I saw this topic: y coordinate for a given x cubic bezier

But it loops, I need to avoid something loops So I found this topic: Cubic bezier curves - get Y for given X

But I can't figure out how to solve a cubic polynomial in js :(

Answer 1

This is mathematically impossible unless you can guarantee that there will only be one y value per x value, which even on a unit rectangle you can't (for instance, {0,0},{1,0.6},{0,0.4},{1,1} will be rather interesting at the mid point!).
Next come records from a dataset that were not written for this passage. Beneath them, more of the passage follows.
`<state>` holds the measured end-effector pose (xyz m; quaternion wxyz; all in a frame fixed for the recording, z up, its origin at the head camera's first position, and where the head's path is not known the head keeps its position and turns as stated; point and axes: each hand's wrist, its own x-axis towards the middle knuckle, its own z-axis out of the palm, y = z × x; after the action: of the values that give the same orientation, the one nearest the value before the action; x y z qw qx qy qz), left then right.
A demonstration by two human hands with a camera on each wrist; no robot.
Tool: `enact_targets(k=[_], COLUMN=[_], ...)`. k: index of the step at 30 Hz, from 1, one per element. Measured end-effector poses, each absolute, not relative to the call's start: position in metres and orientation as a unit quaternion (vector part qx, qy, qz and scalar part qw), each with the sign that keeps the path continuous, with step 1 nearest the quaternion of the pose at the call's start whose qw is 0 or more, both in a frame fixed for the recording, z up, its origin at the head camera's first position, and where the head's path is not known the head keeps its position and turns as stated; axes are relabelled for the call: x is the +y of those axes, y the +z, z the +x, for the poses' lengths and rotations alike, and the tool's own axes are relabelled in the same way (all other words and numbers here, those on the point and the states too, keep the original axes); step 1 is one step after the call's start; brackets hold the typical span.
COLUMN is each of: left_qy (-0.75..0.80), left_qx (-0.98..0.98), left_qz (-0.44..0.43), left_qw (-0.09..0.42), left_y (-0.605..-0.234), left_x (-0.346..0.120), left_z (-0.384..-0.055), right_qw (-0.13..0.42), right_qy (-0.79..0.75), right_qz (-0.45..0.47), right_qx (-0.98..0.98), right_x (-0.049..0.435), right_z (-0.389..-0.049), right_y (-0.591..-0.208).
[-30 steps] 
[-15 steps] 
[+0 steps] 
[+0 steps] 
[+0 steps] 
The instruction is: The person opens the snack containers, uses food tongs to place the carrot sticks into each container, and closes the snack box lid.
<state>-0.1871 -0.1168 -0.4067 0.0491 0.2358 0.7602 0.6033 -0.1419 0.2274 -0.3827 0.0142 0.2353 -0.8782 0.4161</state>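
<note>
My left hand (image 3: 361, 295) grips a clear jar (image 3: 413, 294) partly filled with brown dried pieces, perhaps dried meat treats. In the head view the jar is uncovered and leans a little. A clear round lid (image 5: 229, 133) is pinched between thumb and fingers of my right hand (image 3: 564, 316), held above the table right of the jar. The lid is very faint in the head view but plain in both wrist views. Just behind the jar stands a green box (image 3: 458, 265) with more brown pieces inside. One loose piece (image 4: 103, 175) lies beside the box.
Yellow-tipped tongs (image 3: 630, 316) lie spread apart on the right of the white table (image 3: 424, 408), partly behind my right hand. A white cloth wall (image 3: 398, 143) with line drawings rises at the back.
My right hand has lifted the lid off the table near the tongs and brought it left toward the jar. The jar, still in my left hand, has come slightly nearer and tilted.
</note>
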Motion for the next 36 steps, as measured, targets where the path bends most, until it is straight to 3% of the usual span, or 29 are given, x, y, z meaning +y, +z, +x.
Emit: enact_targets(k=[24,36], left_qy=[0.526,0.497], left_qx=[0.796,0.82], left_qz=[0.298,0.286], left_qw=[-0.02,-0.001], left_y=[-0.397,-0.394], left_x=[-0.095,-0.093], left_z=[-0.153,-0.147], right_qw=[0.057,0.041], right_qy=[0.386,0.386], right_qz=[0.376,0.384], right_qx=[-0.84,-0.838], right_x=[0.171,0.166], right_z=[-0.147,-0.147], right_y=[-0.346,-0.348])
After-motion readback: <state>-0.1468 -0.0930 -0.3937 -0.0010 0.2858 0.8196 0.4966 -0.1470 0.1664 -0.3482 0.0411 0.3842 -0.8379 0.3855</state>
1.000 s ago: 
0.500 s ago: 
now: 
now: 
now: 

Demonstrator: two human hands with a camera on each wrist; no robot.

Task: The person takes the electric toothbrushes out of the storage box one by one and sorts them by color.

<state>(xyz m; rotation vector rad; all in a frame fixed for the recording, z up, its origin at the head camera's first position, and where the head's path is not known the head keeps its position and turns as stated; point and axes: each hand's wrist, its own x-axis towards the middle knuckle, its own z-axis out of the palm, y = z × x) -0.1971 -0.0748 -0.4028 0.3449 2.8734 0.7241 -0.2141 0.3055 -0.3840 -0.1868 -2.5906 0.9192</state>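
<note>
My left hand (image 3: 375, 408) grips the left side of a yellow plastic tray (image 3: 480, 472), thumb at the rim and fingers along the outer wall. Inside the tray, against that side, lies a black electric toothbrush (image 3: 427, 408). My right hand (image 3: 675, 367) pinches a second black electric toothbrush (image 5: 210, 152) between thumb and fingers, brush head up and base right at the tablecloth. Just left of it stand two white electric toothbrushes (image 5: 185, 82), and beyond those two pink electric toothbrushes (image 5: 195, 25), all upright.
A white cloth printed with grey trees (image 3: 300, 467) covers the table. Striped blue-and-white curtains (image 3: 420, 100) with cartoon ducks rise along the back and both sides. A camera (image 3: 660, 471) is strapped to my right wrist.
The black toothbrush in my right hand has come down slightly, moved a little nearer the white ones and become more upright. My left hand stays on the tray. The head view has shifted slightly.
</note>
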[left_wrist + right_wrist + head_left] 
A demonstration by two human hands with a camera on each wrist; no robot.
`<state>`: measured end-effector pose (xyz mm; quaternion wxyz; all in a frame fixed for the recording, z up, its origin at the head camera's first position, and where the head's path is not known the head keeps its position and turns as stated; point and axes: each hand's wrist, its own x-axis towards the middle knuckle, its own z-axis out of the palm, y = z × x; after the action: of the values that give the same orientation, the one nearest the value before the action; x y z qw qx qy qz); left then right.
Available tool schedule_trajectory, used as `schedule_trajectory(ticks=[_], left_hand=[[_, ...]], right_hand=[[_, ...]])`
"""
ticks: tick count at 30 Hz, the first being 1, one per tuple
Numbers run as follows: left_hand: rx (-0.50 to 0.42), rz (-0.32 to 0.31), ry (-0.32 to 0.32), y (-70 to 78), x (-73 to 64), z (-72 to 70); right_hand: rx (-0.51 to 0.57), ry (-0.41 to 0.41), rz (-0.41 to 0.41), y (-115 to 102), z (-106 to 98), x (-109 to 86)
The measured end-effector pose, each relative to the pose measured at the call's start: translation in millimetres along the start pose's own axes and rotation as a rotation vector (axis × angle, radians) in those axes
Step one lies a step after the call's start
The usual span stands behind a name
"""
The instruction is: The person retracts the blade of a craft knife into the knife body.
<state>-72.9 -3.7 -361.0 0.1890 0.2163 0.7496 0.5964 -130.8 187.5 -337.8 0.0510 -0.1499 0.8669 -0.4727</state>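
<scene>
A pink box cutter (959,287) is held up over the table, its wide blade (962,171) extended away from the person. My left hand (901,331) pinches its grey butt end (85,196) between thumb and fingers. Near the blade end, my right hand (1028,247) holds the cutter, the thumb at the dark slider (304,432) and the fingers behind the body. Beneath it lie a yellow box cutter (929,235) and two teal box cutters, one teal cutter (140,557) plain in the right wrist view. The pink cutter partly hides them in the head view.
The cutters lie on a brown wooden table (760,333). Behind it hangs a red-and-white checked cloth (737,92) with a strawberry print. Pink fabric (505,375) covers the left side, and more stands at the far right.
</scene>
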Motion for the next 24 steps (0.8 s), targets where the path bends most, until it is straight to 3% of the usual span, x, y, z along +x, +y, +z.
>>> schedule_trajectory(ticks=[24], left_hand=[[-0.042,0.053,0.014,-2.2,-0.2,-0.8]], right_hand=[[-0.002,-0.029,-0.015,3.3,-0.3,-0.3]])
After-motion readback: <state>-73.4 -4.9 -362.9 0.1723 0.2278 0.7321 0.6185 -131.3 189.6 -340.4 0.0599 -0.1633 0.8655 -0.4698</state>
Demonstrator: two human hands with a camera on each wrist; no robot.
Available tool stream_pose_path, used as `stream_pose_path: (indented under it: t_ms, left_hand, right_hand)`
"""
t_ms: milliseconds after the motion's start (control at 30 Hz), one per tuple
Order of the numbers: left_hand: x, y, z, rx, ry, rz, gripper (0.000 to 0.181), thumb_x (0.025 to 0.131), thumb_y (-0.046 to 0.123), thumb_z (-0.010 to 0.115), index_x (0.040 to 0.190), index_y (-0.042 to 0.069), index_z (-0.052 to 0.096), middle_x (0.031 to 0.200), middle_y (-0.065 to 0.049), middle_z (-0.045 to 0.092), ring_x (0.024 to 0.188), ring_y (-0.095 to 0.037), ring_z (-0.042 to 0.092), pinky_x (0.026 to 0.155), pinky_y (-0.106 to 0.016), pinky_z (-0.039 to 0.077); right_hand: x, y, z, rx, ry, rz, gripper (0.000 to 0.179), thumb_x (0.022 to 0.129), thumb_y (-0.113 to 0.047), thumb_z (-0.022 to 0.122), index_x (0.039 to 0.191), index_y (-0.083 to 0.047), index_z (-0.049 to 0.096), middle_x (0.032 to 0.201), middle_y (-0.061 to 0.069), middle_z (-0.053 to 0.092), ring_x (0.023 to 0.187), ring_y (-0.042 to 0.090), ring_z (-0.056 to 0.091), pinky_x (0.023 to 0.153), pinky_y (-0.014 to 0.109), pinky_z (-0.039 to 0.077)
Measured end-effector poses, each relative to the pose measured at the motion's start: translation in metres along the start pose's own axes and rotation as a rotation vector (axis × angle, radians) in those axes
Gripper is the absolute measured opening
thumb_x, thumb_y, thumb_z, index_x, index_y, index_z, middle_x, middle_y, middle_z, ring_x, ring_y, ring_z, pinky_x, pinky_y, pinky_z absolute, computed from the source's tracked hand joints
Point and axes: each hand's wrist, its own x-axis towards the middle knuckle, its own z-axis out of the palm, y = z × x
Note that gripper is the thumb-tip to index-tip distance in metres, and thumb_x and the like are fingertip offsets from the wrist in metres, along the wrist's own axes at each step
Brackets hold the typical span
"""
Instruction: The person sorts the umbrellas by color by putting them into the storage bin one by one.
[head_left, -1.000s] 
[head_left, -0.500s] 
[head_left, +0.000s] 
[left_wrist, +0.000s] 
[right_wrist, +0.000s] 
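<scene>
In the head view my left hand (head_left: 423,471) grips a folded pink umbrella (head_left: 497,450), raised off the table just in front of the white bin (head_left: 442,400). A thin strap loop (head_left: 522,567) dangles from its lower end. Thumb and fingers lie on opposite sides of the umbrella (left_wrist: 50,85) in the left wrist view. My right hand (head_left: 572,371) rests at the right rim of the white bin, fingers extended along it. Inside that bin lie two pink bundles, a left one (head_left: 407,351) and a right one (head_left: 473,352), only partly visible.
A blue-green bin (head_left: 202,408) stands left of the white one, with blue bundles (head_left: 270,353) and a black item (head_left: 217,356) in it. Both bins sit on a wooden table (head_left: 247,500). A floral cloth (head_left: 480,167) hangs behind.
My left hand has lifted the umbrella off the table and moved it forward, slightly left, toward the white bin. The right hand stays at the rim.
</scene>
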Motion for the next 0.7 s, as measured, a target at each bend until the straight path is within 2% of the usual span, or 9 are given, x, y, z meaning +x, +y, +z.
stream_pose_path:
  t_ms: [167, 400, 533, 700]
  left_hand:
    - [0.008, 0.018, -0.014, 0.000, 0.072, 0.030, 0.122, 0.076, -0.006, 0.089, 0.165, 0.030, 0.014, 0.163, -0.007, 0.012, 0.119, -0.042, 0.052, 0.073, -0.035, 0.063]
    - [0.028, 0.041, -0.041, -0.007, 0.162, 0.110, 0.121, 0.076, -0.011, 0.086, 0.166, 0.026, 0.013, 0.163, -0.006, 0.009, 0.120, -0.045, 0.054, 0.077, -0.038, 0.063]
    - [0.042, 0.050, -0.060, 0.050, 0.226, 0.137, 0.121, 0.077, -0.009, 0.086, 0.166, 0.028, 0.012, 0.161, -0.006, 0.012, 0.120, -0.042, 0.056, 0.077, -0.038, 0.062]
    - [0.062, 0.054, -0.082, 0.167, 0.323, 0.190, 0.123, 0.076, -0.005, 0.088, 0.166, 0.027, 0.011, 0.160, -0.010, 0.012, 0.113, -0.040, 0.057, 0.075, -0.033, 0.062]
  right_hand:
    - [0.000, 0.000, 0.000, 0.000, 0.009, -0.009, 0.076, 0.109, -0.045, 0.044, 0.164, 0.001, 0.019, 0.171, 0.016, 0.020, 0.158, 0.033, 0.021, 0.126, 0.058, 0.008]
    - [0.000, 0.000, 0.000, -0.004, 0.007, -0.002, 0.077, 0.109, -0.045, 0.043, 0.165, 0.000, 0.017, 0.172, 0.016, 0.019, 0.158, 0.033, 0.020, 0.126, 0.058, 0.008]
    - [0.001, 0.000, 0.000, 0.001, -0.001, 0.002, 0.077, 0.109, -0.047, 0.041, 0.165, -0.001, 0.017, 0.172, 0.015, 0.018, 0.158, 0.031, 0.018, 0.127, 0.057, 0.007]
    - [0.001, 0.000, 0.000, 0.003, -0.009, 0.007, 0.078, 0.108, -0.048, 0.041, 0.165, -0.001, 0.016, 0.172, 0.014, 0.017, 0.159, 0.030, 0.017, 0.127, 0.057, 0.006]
We can solve this symbolically, as explained over on https://pomax.github.io/bezierinfo/#yforx, using Cardanos algorithm to find the roots of our x(t) function, but if you're going to do a lot of curve work, it might be faster to simply build a relatively small LUT and then approximate the result instead. For instance:

var LUT_x = [], LUT_y = [], t, a, b, c, d;
for(let i=0; i<100; i++) {
  t = i/100;
  a = (1-t)*(1-t)*(1-t);
  b = (1-t)*(1-t)*t;
  c = (1-t)*t*t;
  d = t*t*t;
  LUT_x.push( a*x1 + 3*b*x2 + 3*c*x3 + d*x4 );
  LUT_y.push( a*y1 + 3*b*y2 + 3*c*y3 + d*y4 );
}

Now if you want to look up a x value for some y value, you can run through LUT_y until you find your y value, or more realistically until you find two values at index i and i+1 such that your y value lies somewhere in between them, and you will immediately know the corresponding x value because it'll be at the same index in LUT_x.

For nonexact matches with 2 indices i and i+1 you simply do a linear interpolation (i.e. y is at distance ... between i and i+1, and this at the same distance between i and i+1 for the x coordinates)

(But of course: if you want precision, implement Cardano's algorithm or just copy-paste it from the Primer on Bezier curves, and compute the exact value)